§ RECORDED DATA:

● ● ● ● ● ● ●

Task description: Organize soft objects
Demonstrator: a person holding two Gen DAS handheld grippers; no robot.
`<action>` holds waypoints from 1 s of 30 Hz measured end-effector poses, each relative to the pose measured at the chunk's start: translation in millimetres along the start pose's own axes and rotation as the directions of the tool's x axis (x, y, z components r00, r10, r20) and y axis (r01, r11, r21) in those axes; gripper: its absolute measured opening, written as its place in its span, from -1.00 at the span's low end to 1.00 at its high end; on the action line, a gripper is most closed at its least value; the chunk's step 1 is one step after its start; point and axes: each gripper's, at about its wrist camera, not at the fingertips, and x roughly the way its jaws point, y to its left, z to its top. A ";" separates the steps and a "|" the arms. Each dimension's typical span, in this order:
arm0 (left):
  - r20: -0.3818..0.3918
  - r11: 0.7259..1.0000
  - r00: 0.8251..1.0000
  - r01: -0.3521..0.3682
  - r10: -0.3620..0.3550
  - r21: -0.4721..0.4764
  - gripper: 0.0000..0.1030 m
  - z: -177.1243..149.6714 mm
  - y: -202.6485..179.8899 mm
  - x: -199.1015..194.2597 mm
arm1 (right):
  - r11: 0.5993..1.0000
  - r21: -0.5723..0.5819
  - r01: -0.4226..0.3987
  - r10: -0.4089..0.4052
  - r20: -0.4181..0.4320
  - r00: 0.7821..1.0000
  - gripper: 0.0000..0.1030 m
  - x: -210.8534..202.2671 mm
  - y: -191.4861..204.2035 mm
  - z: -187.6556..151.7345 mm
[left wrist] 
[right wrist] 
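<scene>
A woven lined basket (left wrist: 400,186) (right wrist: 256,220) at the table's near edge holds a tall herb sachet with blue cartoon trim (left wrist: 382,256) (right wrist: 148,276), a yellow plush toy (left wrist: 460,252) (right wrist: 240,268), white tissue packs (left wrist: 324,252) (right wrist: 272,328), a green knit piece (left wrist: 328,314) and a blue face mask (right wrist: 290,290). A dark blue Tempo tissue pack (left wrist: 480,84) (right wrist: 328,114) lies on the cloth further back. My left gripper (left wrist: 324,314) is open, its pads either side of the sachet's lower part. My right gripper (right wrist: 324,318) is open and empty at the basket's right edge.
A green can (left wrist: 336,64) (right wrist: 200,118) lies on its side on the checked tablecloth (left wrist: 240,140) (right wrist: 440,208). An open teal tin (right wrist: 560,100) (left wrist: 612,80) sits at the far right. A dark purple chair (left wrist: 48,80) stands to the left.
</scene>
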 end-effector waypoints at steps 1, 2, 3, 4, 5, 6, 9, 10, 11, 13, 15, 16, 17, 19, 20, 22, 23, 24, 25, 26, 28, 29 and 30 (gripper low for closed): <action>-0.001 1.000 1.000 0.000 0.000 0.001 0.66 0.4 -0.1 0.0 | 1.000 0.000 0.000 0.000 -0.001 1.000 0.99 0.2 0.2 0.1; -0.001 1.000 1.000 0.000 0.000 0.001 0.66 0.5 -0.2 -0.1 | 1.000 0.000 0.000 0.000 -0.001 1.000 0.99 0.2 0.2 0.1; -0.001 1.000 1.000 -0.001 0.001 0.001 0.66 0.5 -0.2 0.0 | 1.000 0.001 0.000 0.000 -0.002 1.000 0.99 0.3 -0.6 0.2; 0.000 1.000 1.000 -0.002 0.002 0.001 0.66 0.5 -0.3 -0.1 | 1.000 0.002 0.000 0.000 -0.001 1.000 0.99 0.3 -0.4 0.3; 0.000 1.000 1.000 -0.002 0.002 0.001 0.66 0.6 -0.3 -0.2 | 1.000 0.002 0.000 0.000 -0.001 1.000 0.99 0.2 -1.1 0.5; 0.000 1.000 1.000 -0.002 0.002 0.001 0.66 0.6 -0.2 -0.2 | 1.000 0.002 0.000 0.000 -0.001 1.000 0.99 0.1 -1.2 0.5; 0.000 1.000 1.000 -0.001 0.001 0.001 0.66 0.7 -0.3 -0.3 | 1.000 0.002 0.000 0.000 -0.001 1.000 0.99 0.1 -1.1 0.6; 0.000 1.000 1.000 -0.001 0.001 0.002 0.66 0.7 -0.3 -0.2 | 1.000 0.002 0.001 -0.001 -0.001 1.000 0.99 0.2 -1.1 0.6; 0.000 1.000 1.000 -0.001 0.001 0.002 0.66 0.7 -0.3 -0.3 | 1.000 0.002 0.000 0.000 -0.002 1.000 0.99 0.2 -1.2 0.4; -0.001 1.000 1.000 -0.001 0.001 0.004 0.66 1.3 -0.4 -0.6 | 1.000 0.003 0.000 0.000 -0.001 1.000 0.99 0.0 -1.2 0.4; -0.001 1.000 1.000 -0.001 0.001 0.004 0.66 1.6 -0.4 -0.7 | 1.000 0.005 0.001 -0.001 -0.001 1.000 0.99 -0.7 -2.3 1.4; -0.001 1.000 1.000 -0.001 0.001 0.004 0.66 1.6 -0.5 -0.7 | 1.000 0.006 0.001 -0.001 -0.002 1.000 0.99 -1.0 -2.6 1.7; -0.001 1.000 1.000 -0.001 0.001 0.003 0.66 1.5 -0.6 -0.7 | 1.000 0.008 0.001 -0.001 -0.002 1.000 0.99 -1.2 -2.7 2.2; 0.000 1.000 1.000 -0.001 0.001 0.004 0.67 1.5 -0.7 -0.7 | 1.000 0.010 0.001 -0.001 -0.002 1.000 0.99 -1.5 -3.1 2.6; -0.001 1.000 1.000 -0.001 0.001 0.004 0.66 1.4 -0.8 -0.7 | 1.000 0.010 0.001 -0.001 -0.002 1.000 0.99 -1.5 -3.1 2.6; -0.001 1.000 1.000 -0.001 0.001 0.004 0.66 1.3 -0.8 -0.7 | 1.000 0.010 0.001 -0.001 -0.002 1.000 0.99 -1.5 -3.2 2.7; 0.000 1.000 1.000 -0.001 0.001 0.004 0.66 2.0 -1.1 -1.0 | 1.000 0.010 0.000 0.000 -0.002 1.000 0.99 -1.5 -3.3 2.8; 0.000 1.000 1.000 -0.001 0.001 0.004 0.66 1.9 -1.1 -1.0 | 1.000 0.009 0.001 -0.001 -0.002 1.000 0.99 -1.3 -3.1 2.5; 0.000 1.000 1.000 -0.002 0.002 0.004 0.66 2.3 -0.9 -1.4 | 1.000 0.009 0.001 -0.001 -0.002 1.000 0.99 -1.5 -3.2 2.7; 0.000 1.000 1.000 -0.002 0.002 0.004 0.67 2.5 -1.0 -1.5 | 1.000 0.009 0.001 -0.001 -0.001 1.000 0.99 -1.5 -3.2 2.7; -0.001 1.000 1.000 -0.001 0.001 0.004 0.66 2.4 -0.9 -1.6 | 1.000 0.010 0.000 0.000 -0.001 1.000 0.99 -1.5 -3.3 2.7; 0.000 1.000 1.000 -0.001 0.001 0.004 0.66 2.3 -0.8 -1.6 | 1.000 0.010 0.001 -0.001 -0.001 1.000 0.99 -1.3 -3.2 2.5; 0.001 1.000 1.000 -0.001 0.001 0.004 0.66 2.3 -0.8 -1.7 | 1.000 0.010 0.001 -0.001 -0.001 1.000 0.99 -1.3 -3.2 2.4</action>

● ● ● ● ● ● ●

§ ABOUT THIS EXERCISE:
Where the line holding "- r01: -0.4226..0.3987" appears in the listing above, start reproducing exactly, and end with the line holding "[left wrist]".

§ EXERCISE RESULT:
  - r01: -0.4226..0.3987
  - r10: -0.4089..0.4052
  - r20: -0.4181..0.4320
  - r00: 0.7821..1.0000
  - gripper: 0.0000..0.1030 m
  - x: -210.8534..202.2671 mm
  - y: -191.4861..204.2035 mm
  - z: -187.6556..151.7345 mm
[left wrist] 

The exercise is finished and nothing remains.